We had our next dive booked for the Tuesday. Off we went for more instructions in the shallows, removing masks, sharing air, rescues, back to the boat for lunch before diving along another ledge. At this point, I'm still struggling to get my breathing right before going deep, but I know once I'm down the breathing is so much easier, which is just as well as we managed down to 60'. The visibility was amazing. I only wish we had a camera that could go that deep, the pressure would kill our cameras. All our underwater photos are from our snorkeling trips. Andre put a little sea slug on my hand which almost turned over to get it's tummy tickled - fantastic!

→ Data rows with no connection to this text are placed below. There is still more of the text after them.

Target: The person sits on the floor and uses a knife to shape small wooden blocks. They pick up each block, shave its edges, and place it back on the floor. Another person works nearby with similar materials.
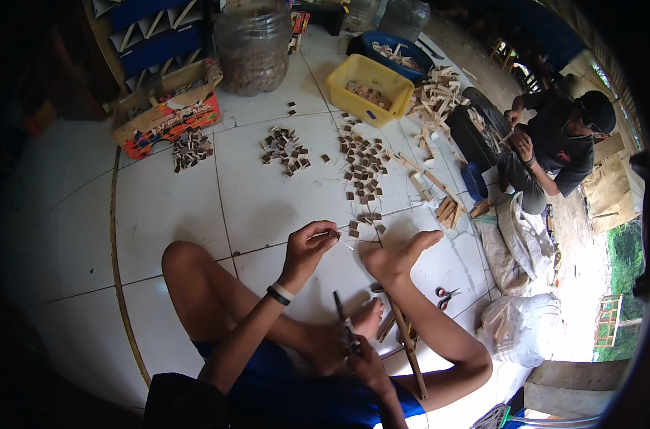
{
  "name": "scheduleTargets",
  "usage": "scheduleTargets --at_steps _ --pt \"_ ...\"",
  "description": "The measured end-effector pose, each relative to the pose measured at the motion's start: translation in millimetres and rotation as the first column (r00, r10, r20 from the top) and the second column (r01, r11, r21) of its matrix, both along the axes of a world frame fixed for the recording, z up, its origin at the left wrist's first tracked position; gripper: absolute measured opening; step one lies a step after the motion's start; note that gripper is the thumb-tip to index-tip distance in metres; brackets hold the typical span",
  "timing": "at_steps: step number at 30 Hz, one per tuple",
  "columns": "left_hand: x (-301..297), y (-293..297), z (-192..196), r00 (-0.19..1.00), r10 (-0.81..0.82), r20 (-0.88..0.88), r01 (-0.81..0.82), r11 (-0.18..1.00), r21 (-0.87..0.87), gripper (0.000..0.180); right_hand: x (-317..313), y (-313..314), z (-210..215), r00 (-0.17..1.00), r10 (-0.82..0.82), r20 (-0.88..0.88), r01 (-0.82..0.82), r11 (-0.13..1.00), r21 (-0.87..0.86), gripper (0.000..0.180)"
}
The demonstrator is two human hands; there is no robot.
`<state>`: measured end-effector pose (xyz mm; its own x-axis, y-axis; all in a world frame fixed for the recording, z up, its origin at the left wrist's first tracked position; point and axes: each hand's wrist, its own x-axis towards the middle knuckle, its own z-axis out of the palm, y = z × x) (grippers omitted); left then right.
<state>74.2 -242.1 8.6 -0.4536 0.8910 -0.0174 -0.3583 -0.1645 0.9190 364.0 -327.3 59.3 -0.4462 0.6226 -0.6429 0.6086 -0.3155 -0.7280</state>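
I see the left hand (310, 247) raised, pinching a small piece (335, 234); apart, lower, the right hand (365, 362) grips a tool (345, 323).

Mounted on the head, facing down and forward over the tiled floor (171, 193). Close above left hand (309, 247) and right hand (366, 363), bending wide toward the rim.

Floor (167, 207): we see it white and tiled.
Brown pieces (360, 159): we see several loose groups.
Far side: we see a carton (189, 118) and a yellow tub (350, 101).
Scissors (447, 297): we find them at right.
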Motion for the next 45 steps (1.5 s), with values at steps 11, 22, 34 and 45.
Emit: scheduleTargets --at_steps 11,22,34,45 --pt "14.3 -65.7 75.2 0.982 0.085 0.17 -0.103 0.99 0.101 0.027 -64.8 -0.7 54.2 0.943 -0.028 -0.331 0.118 0.96 0.255 0.058" --pt "23.8 -73.4 76.2 0.988 0.091 0.126 -0.102 0.991 0.082 0.028 -69.9 -7.7 77.8 0.955 -0.029 -0.295 0.093 0.974 0.208 0.061" --pt "24.5 -73.5 82.0 0.983 0.167 0.082 -0.173 0.982 0.08 0.027 -72.8 -6.0 83.1 0.951 -0.005 -0.308 0.078 0.971 0.226 0.061" --pt "22.7 -76.6 83.5 0.977 0.182 0.111 -0.192 0.977 0.092 0.027 -76.9 -5.9 84.7 0.96 0.029 -0.28 0.049 0.962 0.269 0.06"
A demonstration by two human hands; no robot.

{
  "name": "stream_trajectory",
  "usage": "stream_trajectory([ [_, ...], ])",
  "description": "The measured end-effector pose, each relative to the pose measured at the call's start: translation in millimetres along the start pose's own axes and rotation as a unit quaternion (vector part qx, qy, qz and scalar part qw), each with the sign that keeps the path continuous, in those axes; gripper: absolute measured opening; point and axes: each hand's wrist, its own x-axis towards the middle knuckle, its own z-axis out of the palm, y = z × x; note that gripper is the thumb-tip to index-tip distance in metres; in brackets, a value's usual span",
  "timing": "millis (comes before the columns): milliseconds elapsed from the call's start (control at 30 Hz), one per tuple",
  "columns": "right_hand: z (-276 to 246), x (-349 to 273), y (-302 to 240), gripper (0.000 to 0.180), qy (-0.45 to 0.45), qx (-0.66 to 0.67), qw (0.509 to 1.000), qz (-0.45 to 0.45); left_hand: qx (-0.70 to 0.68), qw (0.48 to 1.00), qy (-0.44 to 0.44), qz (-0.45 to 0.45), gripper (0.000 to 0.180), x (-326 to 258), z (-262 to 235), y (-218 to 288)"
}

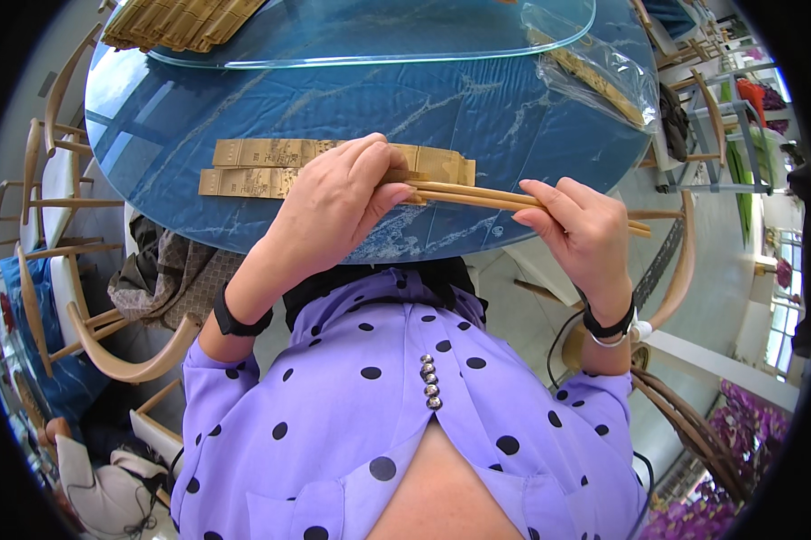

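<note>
A slim bundle of tan wooden chopsticks (pixel 477 197), at least two, lies nearly level between the hands, over the near part of an oval bench with a blue marbled top (pixel 351 101); its right end reaches out past the bench edge. The right hand (pixel 578 225) pinches the bundle, thumb below and fingers above, in a narrow grip. The left hand (pixel 347 196) has its fingers curled down and closed around the other end, where a gold paper edge shows next to the sticks.

Two flat gold paper sleeves with dark print lie side by side on the bench: the far sleeve (pixel 270 151) runs on behind the left hand, while the near sleeve (pixel 243 183) disappears under it. Whether the left fingers also grip the near sleeve is hidden.

Beyond is a clear glass turntable (pixel 369 63), with a pile of gold-tan strips (pixel 182 22) at the far left; at the right lies a clear plastic bag (pixel 626 72) with gold strips inside.

The step in hand looks like lining up sticks and paper; the next move seems to call for level sticks and a light left pinch, so the paper does not crease.
</note>
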Motion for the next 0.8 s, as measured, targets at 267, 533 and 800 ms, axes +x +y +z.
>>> stream_trajectory([
  [267,0,-2,-11,0.036,-0.019,-0.029,0.999,0.007,-0.037,0.997,0.047,-0.053,0.01,3,3,2],
  [533,8,-2,-11,0.035,-0.032,0.0,0.999,0.005,0.002,0.997,0.043,-0.062,0.011,10,1,6],
  [800,19,-5,-16,0.034,0.015,0.029,0.998,0.045,0.246,0.935,0.253,0.015,0.026,16,5,8],
])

That evening, after our dive, we had our written part of our certificate to complete, all our reading had paid off well.


Me under Latille  Falls
Piton Falls
Our next dive was arranged for Thursday. We met up with everyone again. Hubbydear and I still had a bit of underwater navigation to finish off which didn't take long to do. We then joined the other qualified divers  to finish the morning dive reaching 70' this time. After lunch was our last dive. I managed down quite quickly this time. The first fish we spotted on our descent was a well camouflaged scorpion fish, not the prettiest fish in the sea! Our next fish was a black lion fish, another fish to be very wary of! After that, I managed to dump air successfully staying on the bottom instead of  shooting out of the water like a jet propelled rocket, I feel as though I'm really getting the hang of this.The one fish the other divers were really keen to see was a seahorse. I'm pleased at seeing anything and was delighted to see a tiny pipefish, a member of the seahorse family. Our other sightings were more Moray eels, Damsels, spiney lobsters, flounders, soldierfish along with masses of Sergeant Majors, colourful anenomes and corals of all sorts of shapes and colours.
A successfull ascent with emergency stop finished off a fabulous last dive of our holidays.
Hubby dear working hard at chilling
Our last day was spent snorkelling, eating ice cream and gazing up at the coconut palms for the last time.